Quote from: GunslingerActually, what's sad is you won't acknowlege that probably over 75% of roleplayers have played this way, probably a much larger percentage of the people you're talking to on a roleplaying forum.
Really; 75% have played this way?  Any proof, statistics, anything?  Really – I'd love to see them.  I'm going to go out on a limb and guess you don't have any.  That's not meant to be snarky – it's the sad truth of all of the discussions; nobody seems to have any number on anything.
The rules are my slave, not my master. - Old Geezer

The RPG Haven - Talking About RPGs

James J Skach

I am a bit troubled by this tactic:
Quote from: K BergYou promise!
Seriously, you promise to stay the fuck away so the rest of us can converse like normal beings.

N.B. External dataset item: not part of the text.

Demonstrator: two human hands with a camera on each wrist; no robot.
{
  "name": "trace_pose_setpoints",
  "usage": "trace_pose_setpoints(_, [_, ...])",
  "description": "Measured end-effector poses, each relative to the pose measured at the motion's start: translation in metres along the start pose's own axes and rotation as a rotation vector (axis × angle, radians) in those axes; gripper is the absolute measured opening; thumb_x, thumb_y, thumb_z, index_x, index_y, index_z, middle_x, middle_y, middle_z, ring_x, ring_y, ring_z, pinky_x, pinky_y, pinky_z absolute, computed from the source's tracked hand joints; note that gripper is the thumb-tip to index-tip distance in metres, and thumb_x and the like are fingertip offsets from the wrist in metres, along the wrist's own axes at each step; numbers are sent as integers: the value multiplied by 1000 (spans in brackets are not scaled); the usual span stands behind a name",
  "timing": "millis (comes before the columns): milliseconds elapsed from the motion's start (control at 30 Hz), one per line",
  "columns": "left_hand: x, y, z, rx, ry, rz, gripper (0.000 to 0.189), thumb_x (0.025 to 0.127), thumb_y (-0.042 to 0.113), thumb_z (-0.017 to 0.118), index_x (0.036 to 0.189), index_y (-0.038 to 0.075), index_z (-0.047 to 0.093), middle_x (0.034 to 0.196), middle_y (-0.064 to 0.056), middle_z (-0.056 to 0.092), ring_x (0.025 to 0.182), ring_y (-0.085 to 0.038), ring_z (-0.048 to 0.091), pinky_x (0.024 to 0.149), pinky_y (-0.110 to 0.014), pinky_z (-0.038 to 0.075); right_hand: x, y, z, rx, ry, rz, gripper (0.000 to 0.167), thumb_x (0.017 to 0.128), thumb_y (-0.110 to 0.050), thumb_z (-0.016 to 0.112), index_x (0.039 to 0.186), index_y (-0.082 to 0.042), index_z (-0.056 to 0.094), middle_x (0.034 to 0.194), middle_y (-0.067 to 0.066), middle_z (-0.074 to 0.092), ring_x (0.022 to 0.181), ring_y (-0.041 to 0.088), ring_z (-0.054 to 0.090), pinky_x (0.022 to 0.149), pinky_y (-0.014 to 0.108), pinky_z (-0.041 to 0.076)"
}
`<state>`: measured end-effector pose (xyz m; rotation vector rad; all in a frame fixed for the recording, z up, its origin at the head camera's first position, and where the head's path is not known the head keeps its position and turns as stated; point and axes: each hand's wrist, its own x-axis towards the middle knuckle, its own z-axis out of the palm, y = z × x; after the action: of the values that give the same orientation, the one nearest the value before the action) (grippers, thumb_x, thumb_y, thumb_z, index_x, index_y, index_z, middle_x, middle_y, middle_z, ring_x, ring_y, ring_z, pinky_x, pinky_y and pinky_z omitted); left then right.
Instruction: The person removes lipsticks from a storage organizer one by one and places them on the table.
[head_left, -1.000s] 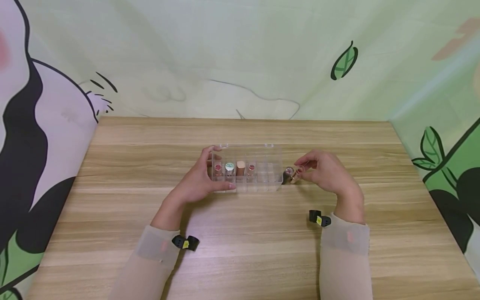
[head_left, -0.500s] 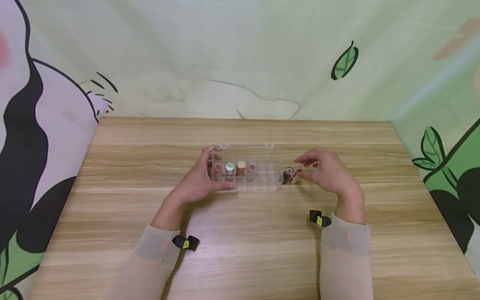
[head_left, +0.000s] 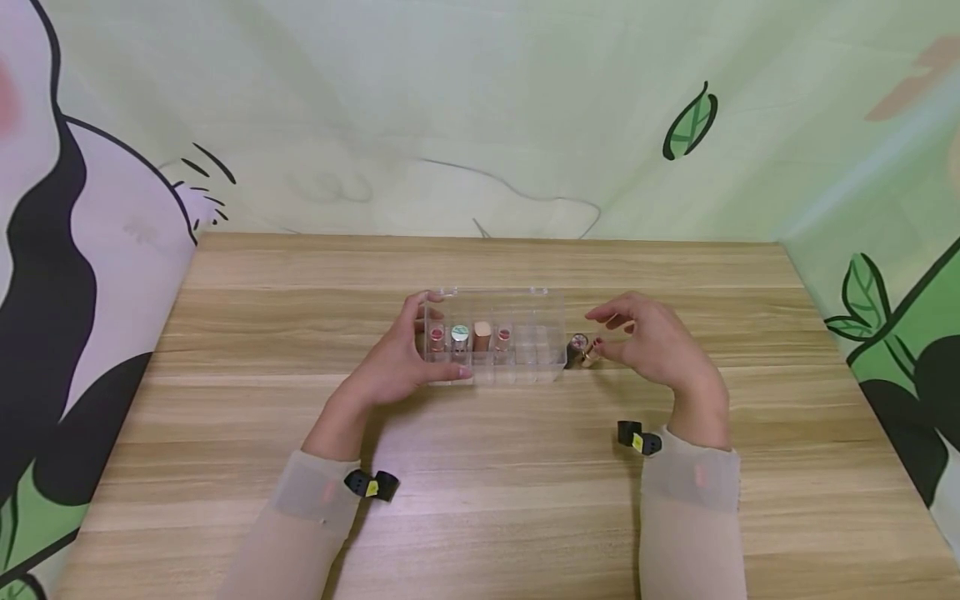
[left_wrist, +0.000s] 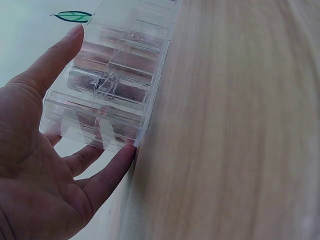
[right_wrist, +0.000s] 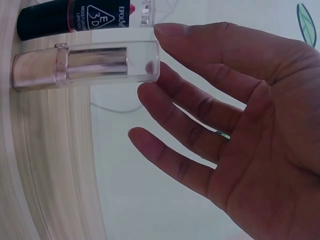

Great. You made my day.Thank you.
Quote from: TempleEither make the effort to understand what is being duscussed, or get the hell out of the thread. As it is you are a useless part of this duscussion.
Guys – if you don't like what Sett is saying, try the IL.  It works really well, actually. The idea that someone has to stay away from a thread because you don't like what they are saying is anathema to this place, in general. Just a bit of advice you can, of course, take or leave...
The rules are my slave, not my master. - Old Geezer

The RPG Haven - Talking About RPGs

James J Skach

Quote from: Abyssal MawThe idea that people are statting out star systems that "will never matter in play" is as baseless as the idea that people are statting out relationship maps that will never matter in play.
QFT.

Damn, AM - if only you hadn't written the rest of that post..it gets too close to condescending and, therefore, too close to swinery for my tastes.  But this?  This is spot on, man.